__What is required__
Go through the entries below from the first line and transcribe each one exactly, ending with the line that contains "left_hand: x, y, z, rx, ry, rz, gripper".
*** Opening of Input material ***
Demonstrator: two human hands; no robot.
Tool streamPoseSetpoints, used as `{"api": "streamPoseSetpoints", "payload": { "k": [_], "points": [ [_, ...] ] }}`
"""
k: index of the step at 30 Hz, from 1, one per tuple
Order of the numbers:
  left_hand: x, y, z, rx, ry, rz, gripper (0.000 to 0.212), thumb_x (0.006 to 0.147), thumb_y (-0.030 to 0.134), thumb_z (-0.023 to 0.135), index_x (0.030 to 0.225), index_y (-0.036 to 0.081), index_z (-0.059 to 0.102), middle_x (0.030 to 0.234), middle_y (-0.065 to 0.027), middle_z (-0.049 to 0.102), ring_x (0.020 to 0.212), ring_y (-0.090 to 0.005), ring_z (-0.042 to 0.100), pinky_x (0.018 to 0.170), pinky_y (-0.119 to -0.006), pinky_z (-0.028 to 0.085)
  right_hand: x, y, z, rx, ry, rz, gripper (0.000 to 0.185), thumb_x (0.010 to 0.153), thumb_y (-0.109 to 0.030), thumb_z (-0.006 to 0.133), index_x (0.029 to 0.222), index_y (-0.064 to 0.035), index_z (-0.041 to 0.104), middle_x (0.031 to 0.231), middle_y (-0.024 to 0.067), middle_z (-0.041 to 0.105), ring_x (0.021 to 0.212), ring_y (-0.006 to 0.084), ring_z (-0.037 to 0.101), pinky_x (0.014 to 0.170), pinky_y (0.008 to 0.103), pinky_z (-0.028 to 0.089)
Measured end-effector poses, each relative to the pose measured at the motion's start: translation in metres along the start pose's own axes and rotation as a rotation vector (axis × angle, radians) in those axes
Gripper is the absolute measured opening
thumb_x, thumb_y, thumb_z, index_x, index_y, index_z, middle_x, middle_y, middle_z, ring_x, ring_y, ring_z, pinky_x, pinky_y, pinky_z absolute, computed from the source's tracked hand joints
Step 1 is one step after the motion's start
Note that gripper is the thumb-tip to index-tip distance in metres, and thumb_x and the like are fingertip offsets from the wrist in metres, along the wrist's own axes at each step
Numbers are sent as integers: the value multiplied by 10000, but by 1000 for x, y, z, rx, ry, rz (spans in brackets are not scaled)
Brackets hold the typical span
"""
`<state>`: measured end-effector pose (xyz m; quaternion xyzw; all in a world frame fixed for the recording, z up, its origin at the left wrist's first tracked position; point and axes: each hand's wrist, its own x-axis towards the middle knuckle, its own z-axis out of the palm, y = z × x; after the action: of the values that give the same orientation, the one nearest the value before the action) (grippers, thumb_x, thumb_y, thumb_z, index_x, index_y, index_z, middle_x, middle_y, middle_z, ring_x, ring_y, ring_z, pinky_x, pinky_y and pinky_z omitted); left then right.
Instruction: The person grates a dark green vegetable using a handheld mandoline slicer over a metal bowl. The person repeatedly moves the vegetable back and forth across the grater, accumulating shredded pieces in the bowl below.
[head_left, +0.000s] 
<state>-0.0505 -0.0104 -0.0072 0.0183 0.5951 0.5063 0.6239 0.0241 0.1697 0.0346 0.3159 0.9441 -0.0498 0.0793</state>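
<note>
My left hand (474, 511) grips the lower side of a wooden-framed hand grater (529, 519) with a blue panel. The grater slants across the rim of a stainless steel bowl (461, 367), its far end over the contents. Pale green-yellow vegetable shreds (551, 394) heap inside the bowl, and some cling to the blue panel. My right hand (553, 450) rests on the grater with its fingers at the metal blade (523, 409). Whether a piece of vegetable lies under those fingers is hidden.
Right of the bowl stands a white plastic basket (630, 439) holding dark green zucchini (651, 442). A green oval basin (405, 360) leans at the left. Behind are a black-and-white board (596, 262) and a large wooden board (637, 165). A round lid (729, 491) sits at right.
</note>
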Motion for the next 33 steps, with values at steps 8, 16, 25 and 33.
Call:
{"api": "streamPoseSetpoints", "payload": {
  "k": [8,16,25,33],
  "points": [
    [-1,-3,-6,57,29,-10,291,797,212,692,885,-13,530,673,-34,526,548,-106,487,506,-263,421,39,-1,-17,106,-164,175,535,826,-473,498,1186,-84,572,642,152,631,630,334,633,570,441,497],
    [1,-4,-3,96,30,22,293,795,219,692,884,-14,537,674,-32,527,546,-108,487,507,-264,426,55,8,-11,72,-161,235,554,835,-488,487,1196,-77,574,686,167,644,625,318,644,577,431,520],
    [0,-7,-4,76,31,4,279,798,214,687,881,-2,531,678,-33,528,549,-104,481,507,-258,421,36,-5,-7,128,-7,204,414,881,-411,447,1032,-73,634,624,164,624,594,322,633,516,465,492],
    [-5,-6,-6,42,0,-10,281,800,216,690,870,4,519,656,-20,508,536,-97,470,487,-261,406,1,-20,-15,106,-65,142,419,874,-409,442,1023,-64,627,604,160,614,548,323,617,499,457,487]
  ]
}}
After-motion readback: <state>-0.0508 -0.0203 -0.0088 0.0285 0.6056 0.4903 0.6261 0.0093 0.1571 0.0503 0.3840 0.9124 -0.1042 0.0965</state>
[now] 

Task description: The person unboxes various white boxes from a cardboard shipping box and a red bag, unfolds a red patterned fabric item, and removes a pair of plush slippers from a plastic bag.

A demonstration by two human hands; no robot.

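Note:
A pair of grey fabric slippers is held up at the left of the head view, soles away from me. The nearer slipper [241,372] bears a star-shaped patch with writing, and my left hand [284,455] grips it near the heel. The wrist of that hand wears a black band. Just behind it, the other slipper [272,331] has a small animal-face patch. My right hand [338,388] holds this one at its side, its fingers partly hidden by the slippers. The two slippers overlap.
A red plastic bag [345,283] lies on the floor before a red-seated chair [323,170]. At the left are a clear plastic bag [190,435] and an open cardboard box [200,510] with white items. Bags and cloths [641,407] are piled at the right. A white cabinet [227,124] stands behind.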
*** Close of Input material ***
__Response box__
Demonstrator: two human hands; no robot.
Tool streamPoseSetpoints, used as `{"api": "streamPoseSetpoints", "payload": { "k": [_], "points": [ [_, ...] ] }}`
"""
k: index of the step at 30 Hz, from 1, one per tuple
Order of the numbers:
  left_hand: x, y, z, rx, ry, rz, gripper (0.000 to 0.212), thumb_x (0.006 to 0.147), thumb_y (-0.030 to 0.134), thumb_z (-0.023 to 0.135), index_x (0.030 to 0.225), index_y (-0.036 to 0.081), index_z (-0.059 to 0.102), middle_x (0.030 to 0.234), middle_y (-0.065 to 0.027), middle_z (-0.049 to 0.102), ring_x (0.020 to 0.212), ring_y (-0.090 to 0.005), ring_z (-0.042 to 0.100), pinky_x (0.018 to 0.170), pinky_y (-0.119 to -0.006), pinky_z (-0.028 to 0.085)

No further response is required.